== Data block
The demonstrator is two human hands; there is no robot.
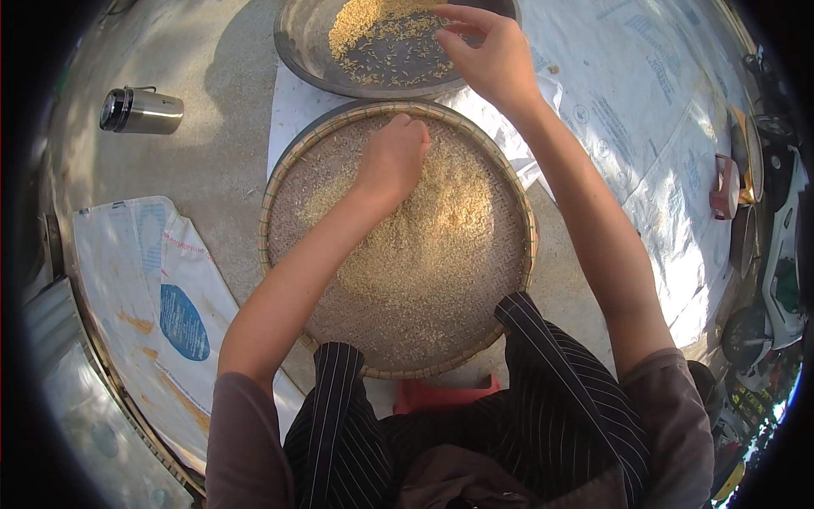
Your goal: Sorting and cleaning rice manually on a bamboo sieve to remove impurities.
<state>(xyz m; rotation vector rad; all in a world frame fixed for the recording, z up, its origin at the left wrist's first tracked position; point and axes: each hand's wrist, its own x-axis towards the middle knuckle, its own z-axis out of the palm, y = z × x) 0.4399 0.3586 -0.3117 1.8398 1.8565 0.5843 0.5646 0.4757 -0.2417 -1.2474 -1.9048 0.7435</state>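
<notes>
A round woven bamboo winnowing tray [397, 371] lies before me, with pale husked-looking grain [424, 246] spread over its middle. Above the tray's far part is my left hand [394, 161], its fingers curled closed; whatever they may hold is hidden. Just beyond the tray stands a wide dark metal basin [297, 59], cut off by the upper edge. Golden unhusked grain [360, 25] is heaped at its far side and scattered thinly across its bottom. My right hand [496, 59] hovers over the basin's right side, thumb and forefinger apart, with nothing visible between them.
A steel flask [153, 113] lies on the concrete at far left. Printed white sacks [144, 254] cover the ground at left, and a pale sheet [627, 110] spreads at right. Under me is a red stool [445, 392]. A motorbike [784, 254] stands at the right rim.
</notes>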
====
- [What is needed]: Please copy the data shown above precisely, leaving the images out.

- [Written solution]:
The demonstrator is two human hands; there is no robot.
Your goal: Sorting and cleaning rice manually on a bamboo sieve to remove impurities.
<state>(xyz m; rotation vector rad; all in a world frame fixed for the recording, z up, its origin at the left wrist's first tracked position; point and axes: each hand's wrist, its own x-axis towards the middle knuckle, its own z-axis out of the palm, y = z × x) 0.4399 0.3586 -0.3117 1.8398 1.8565 0.5843 0.5646 0.4757 -0.2417 -1.2474 -1.9048 0.7435</state>
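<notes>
A round woven bamboo winnowing tray [397, 371] lies before me, with pale husked-looking grain [424, 246] spread over its middle. Above the tray's far part is my left hand [394, 161], its fingers curled closed; whatever they may hold is hidden. Just beyond the tray stands a wide dark metal basin [297, 59], cut off by the upper edge. Golden unhusked grain [360, 25] is heaped at its far side and scattered thinly across its bottom. My right hand [496, 59] hovers over the basin's right side, thumb and forefinger apart, with nothing visible between them.
A steel flask [153, 113] lies on the concrete at far left. Printed white sacks [144, 254] cover the ground at left, and a pale sheet [627, 110] spreads at right. Under me is a red stool [445, 392]. A motorbike [784, 254] stands at the right rim.
</notes>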

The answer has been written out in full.